Boys who underwent orchiopexy and testicular biopsy at the age of 9 months had higher numbers of germ cells and Sertoli cells and larger testicular volume than boys who were operated and biopsied at 3 years of age (42). The spontaneously descended testes had similar testicular size at follow-up. Testicular volume at the time of operation correlated positively with the number of germ cells and Sertoli cells in the group treated at 9 months of age and it also associated positively with the number of Sertoli cells, but not germ cells, in the group treated at 3 years of age (42). The number of germ cells at 3 years of age was very low, therefore they do not contribute much to the testicular volume (42). In another study, increased duration of undescended testis was significantly associated with increased depletion of germ cells (OR 1.02, for each month) and Leydig cells (OR 1.01, for each month) (212). A systematic review and meta-analysis in 2018 showed that boys who underwent orchiopexy before the age of 1 year had 0.06 mL larger testicular volume (95% CI 0.01–0.10) and higher number of spermatogonia per tubule [mean difference 0.47 (95% CI 0.31–0.64)] than those operated after 1 year of age (213). After orchiopexy in boys with unilateral cryptorchidism, serum inhibin B increased, and serum FSH decreased, suggesting an improved Sertoli cell function (214).

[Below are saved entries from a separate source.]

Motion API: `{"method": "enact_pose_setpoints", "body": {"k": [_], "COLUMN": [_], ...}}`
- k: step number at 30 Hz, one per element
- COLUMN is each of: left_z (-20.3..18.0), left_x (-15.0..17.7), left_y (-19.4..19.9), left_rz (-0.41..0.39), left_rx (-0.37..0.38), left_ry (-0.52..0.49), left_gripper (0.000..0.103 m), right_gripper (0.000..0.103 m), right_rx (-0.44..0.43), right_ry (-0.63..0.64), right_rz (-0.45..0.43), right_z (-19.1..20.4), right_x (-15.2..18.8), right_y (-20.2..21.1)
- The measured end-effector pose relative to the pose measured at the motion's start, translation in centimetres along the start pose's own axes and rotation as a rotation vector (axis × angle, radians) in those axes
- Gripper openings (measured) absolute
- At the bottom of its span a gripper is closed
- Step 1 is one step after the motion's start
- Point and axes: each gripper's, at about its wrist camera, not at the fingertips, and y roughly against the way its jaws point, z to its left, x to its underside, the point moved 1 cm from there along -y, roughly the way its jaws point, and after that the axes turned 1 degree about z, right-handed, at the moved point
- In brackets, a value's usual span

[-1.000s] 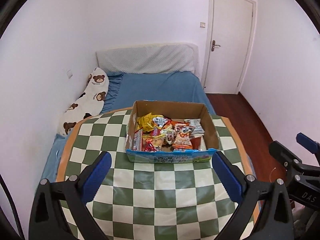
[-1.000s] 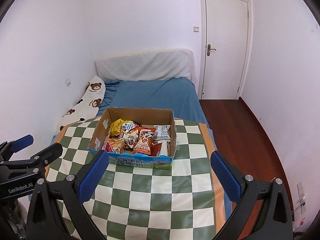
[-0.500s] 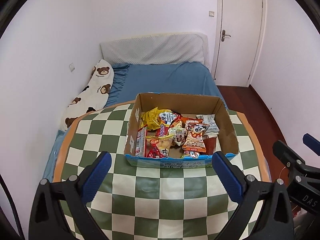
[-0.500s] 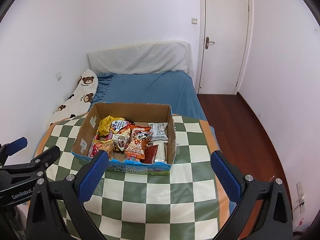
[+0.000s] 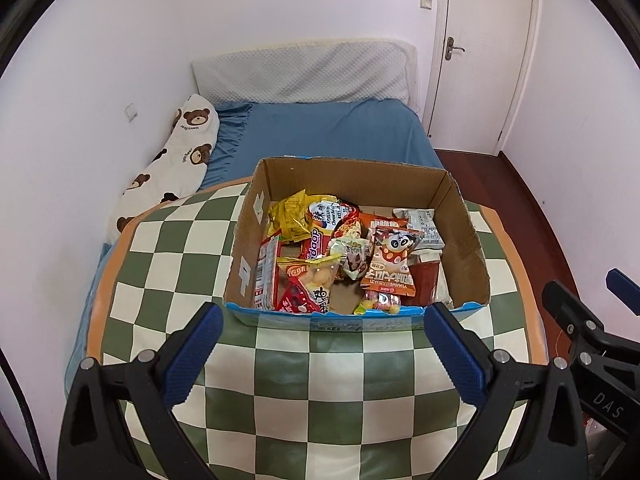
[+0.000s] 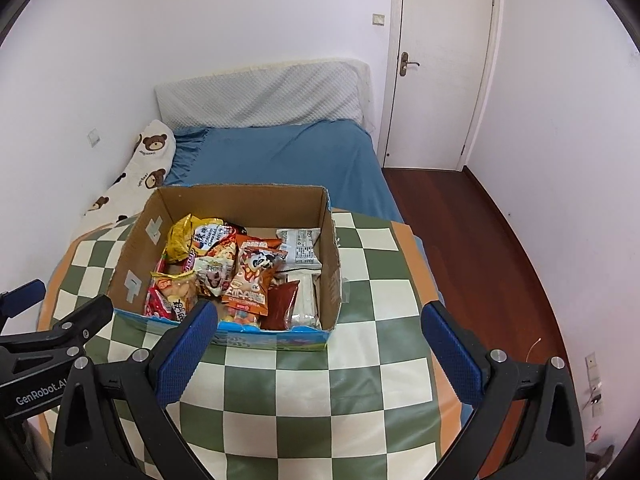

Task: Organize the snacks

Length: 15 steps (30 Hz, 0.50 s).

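Cardboard box (image 5: 464, 236) holds crinkly foil snack packets (image 5: 390, 260).

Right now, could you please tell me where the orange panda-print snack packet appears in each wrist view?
Left wrist view: the orange panda-print snack packet lies right of centre in the open cardboard box.
Right wrist view: it lies mid-box, just above the right claw's left blue fingertip.
Shared landmark: the white door.
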Motion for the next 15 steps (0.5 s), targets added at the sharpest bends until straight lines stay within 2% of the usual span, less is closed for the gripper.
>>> {"method": "enact_pose_setpoints", "body": {"k": [15], "left_z": [0.04], "left_x": [0.28], "left_y": [-0.52], "left_rz": [0.011], "left_rx": [-0.004], "left_ry": [-0.004], "left_gripper": [0.103], "right_gripper": [0.103], "right_rx": [0.006], "right_ry": [0.015], "right_rz": [0.015], "right_z": [0.50], "right_x": [0.86], "right_y": [-0.51]}}
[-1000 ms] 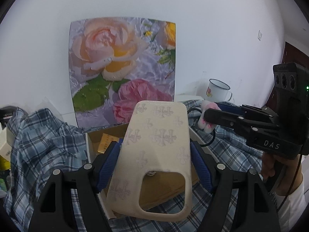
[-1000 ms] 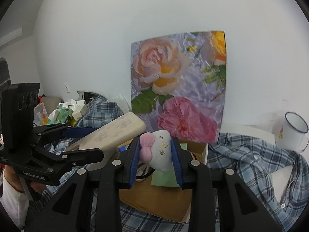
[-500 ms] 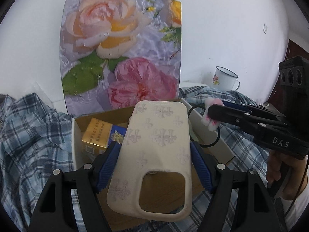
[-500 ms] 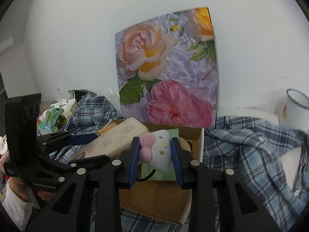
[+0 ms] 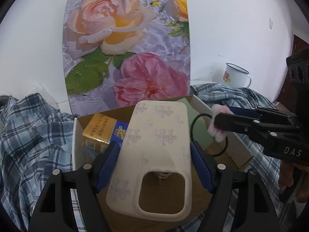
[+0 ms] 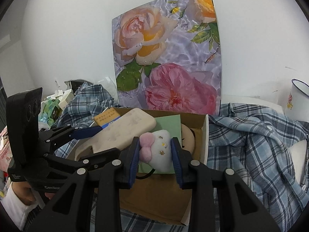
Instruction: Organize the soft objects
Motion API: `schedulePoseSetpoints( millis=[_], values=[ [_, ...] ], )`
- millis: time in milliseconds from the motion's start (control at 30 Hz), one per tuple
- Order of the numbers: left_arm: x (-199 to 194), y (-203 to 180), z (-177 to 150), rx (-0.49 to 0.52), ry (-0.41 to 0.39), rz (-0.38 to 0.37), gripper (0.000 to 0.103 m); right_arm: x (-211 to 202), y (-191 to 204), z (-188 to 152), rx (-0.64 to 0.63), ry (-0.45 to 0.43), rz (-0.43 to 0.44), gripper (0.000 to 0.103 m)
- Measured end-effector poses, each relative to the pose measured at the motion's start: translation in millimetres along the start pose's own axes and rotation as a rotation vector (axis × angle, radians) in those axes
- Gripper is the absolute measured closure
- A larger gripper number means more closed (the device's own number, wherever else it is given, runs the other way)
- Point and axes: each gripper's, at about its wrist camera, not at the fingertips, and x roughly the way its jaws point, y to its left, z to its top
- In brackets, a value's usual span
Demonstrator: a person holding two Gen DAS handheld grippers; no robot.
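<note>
Holding both soft things over the open cardboard box (image 5: 76, 141), we have each one poised for dropping in. Our left gripper (image 5: 154, 164) clamps the cream phone case (image 5: 154, 150) by its long edges, jaws set fairly wide because the case is broad; the blue pads (image 5: 200, 166) press on both sides and the camera cut-out sits nearest us. The case tilts down toward the box floor, which we judge to be its landing spot. Our right gripper (image 6: 154, 154) is squeezed narrow on the small white plush charm (image 6: 160, 154) with its pink bow, gripped at the sides so its black loop hangs free underneath. It hovers above the green card (image 6: 170, 123) lying in the box.

The box sits on a blue plaid shirt (image 6: 251, 135) in front of a rose-printed board (image 5: 127, 44) leaning on the wall, with a white enamel mug (image 5: 235, 75) off to the right.

Much stays hidden. The case covers most of the box floor in the left view, so we cannot tell what lies beneath it beyond a gold carton (image 5: 98, 129). A round beige thing (image 6: 188, 137) with dark marks behind the charm is half covered, and we cannot name it. The clutter at the far left of the right view is too small to read.
</note>
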Motion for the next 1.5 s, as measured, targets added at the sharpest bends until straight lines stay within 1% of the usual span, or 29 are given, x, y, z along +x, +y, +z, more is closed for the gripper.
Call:
schedulePoseSetpoints(
  millis=[100, 133, 167, 200, 233, 267, 333, 400, 500, 567, 700, 867, 967, 1033, 1200, 1267, 1400, 1500],
  values=[
    [0, 4, 0, -0.027, 0.003, 0.002, 0.026, 0, 0, 0, -0.006, 0.001, -0.018, 0.071],
    [0, 4, 0, -0.029, -0.003, 0.010, 0.022, 0, -1, 0, -0.003, 0.000, -0.020, 0.069],
    [-2, 5, 1, -0.027, -0.016, 0.023, 0.018, 0, -2, 0, 0.001, 0.000, -0.023, 0.058],
    [-5, 5, 1, -0.022, -0.035, 0.039, 0.007, -1, -4, 0, 0.006, 0.000, -0.030, 0.041],
    [-8, 4, 1, -0.015, -0.051, 0.052, 0.000, -1, -5, -1, 0.010, -0.001, -0.036, 0.035],
    [-11, 4, 1, -0.009, -0.071, 0.066, 0.000, -2, -6, 0, 0.013, -0.004, -0.039, 0.028],
    [-12, 4, 2, -0.002, -0.072, 0.075, 0.000, -4, -7, 0, 0.022, -0.008, -0.043, 0.024],
    [-10, 5, 1, -0.002, -0.060, 0.085, 0.000, -4, -8, 1, 0.024, -0.005, -0.049, 0.014],
    [-9, 6, 0, -0.008, -0.048, 0.082, 0.000, -3, -9, 0, 0.024, 0.001, -0.063, 0.006],
    [-10, 6, 0, -0.007, -0.048, 0.080, 0.000, -2, -8, -1, 0.021, 0.007, -0.069, 0.003],
    [-13, 8, 0, -0.026, -0.053, 0.071, 0.000, 0, -7, -1, 0.011, 0.011, -0.085, 0.001],
    [-20, 11, 3, -0.044, -0.072, 0.082, 0.000, 1, -8, -2, 0.008, 0.010, -0.091, 0.001],
    [-22, 12, 4, -0.046, -0.052, 0.085, 0.000, -1, -8, -1, 0.008, -0.004, -0.082, 0.001],
    [-30, 10, 5, -0.043, -0.067, 0.103, 0.000, -4, -7, 1, 0.003, -0.026, -0.071, 0.000],
    [-57, 8, 16, -0.055, -0.118, 0.117, 0.000, -22, 3, 10, -0.041, -0.090, -0.104, 0.000],
    [-70, 7, 20, -0.055, -0.141, 0.129, 0.000, -32, 5, 15, -0.030, -0.117, -0.099, 0.000],
    [-104, 3, 21, -0.057, -0.191, 0.147, 0.000, -51, 9, 25, 0.004, -0.139, -0.103, 0.000],
    [-130, 0, 21, -0.064, -0.227, 0.159, 0.000, -71, 20, 27, -0.007, -0.164, -0.119, 0.000]
  ],
)
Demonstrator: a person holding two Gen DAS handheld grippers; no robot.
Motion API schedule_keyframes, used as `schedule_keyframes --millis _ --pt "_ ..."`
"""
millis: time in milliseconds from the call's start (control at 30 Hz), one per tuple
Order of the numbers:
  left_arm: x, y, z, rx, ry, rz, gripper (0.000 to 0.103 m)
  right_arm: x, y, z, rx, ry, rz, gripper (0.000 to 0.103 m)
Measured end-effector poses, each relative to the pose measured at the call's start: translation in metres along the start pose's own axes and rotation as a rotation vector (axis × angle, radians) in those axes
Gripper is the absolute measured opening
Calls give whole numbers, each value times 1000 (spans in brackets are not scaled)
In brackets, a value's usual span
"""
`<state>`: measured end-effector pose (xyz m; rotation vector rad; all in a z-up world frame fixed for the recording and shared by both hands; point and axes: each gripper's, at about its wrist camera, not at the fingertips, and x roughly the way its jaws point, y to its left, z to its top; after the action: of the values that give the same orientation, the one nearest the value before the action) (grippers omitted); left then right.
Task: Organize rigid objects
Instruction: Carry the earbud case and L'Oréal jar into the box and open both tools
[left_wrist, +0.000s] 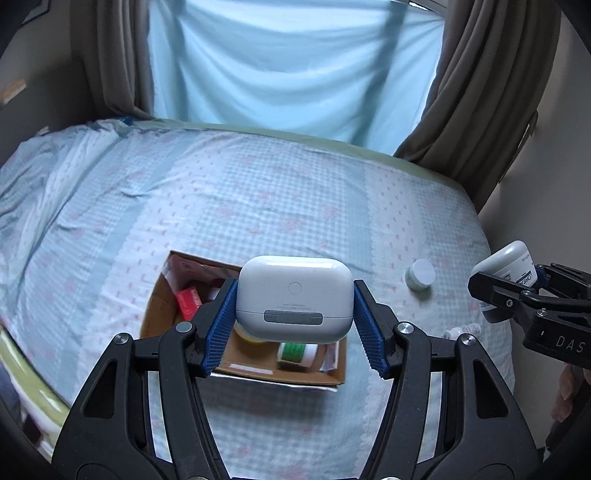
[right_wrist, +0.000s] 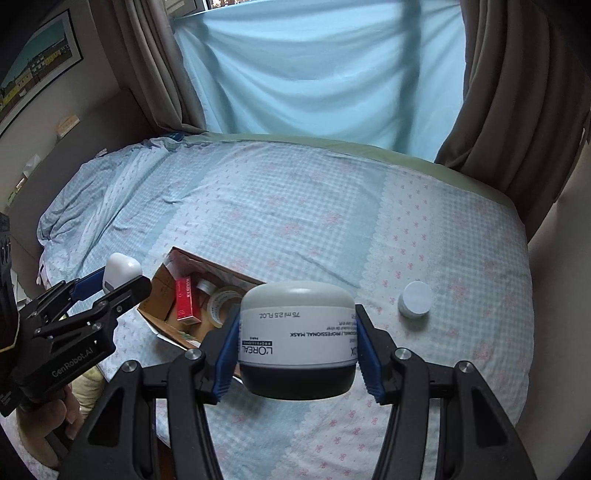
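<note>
The box (right_wrist: 166, 295) on the bed (right_wrist: 295, 221) already holds several items. Left gripper (left_wrist: 294, 306) pinches a white case (left_wrist: 293, 295) above it; right gripper (right_wrist: 297, 343) pinches a jar (right_wrist: 297, 332). One small jar (right_wrist: 415, 299) remains on the bed.

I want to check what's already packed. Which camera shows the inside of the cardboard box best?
The right wrist view: the cardboard box lies open to it, showing a red carton and a tape roll. In the left wrist view the earbud case in the left gripper hides most of it.
</note>
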<state>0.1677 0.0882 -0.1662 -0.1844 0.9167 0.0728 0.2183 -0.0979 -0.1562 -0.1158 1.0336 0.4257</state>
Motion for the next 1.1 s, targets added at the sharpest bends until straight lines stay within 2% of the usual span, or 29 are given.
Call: schedule_keyframes --millis 233,467,567,733,900,1100 --pt "25 56 6 92 86 -41 58 38 55 10 69 67 -7 52" --pt "73 97 1 177 195 -85 58 102 96 5 180 181 -25 52" --pt "96 109 -4 205 226 -85 57 131 108 0 189 235 -41 52" --pt "137 121 -14 227 300 -88 57 179 114 -6 167 334 -61 52" --pt "182 129 -26 196 381 -85 57 228 105 -10 181 428 -53 52" --pt "223 129 -47 240 457 -75 57 279 96 -13 189 509 -42 52"
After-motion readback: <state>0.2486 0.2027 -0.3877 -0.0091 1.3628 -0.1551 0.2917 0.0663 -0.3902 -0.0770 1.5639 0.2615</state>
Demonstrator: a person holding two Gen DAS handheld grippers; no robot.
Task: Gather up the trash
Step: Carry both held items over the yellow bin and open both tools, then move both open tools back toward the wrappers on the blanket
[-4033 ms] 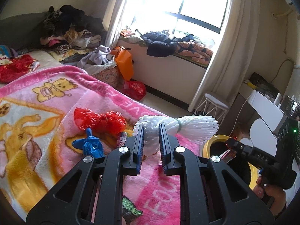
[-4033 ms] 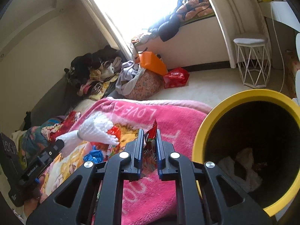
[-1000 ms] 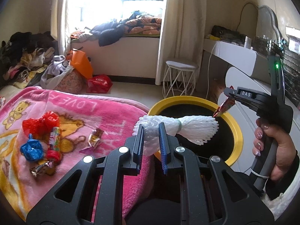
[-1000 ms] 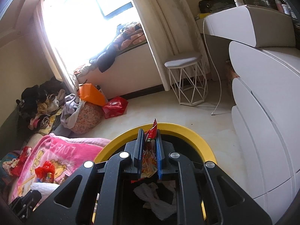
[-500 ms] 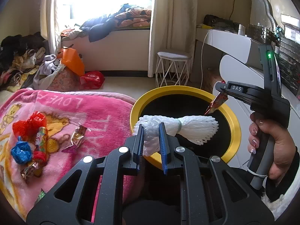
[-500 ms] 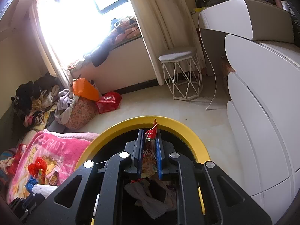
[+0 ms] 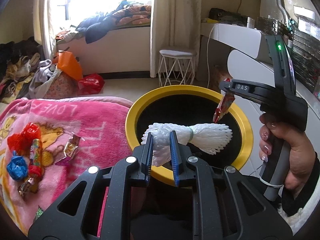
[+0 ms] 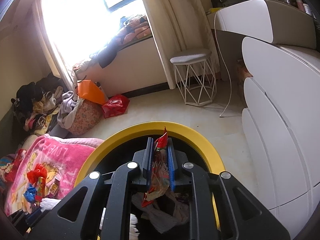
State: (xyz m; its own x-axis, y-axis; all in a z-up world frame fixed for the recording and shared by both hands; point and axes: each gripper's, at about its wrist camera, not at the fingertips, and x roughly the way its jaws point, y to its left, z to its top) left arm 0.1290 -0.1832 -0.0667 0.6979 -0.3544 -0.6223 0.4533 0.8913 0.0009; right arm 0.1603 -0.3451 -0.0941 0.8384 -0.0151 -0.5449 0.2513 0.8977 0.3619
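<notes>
My left gripper [image 7: 161, 140] is shut on a white foam net sleeve [image 7: 208, 138] and holds it over the near side of the yellow-rimmed black bin [image 7: 136, 112]. My right gripper [image 8: 160, 146] is shut on a red snack wrapper [image 8: 159, 172] above the bin [image 8: 202, 140]; in the left wrist view it [image 7: 226, 92] hangs the wrapper [image 7: 224, 106] over the bin's right side. Crumpled white paper [image 8: 160, 218] lies in the bin. More wrappers lie on the pink blanket [image 7: 60, 112]: a red one [image 7: 24, 138], a blue one [image 7: 17, 167], a striped candy tube [image 7: 36, 154] and a foil one [image 7: 71, 145].
A white wire stool [image 7: 177, 68] stands beyond the bin by the curtain. White rounded drawers [image 8: 280, 120] stand to the right. A red bag [image 7: 91, 83], an orange bag [image 7: 69, 66] and piled clothes [image 7: 18, 68] lie on the floor at the left.
Both grippers have carried their trash from over the blanket to over the bin. In the last half second the bin has come closer and the wrapper now hangs lower over its opening.
</notes>
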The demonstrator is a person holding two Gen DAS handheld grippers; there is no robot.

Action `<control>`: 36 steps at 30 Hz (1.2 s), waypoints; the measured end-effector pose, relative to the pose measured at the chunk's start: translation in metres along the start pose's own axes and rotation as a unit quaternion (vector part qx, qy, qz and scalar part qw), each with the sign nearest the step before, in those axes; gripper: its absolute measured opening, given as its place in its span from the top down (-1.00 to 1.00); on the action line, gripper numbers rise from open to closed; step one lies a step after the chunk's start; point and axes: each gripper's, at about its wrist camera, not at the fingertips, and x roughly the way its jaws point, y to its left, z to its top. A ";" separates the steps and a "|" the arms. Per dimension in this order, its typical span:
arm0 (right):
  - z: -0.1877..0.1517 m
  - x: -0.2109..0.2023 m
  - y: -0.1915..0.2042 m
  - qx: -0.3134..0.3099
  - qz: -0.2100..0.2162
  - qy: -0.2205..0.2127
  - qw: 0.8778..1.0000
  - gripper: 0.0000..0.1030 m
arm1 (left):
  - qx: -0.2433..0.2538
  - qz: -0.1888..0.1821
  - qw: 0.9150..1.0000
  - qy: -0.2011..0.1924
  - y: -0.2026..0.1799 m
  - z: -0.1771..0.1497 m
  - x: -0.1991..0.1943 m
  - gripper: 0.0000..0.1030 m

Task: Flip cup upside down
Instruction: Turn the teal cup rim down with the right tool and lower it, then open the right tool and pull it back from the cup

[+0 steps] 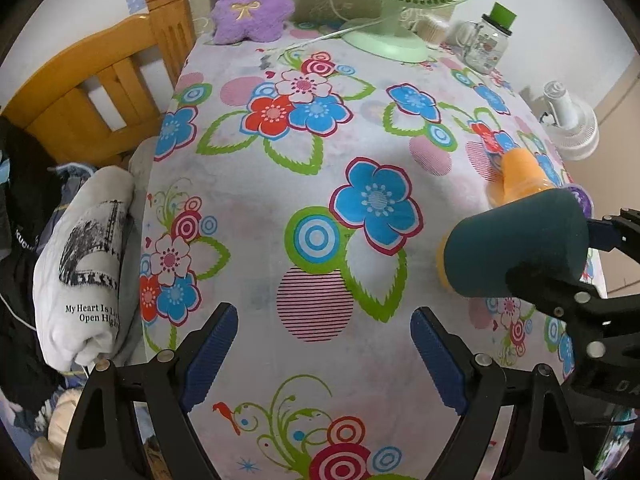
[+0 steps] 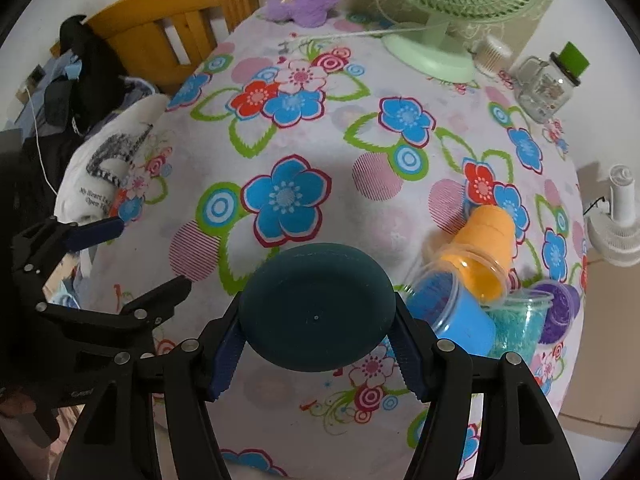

Taken together, early orchiopexy is associated with a better outcome for Sertoli cell function and higher number of germ cells. However, the benefits of this practice for Leydig cell function, as shown by testosterone and LH levels, are controversial.
Unilateral or Bilateral Diseases
The testicular hormone levels in bilateral cryptorchidism seem to be lower than those in unilateral cryptorchidism. Studies have revealed that men who were operated for bilateral cryptorchidism had higher FSH and LH levels and lower inhibin B levels than men who were operated for unilateral cryptorchidism or the controls, while testosterone levels were comparable between the groups (4, 211). A study conducted in Argentina found that risk factors for low AMH levels (less than third percentile) during prepuberty were bilateral cryptorchidism and the coexisting micropenis (171).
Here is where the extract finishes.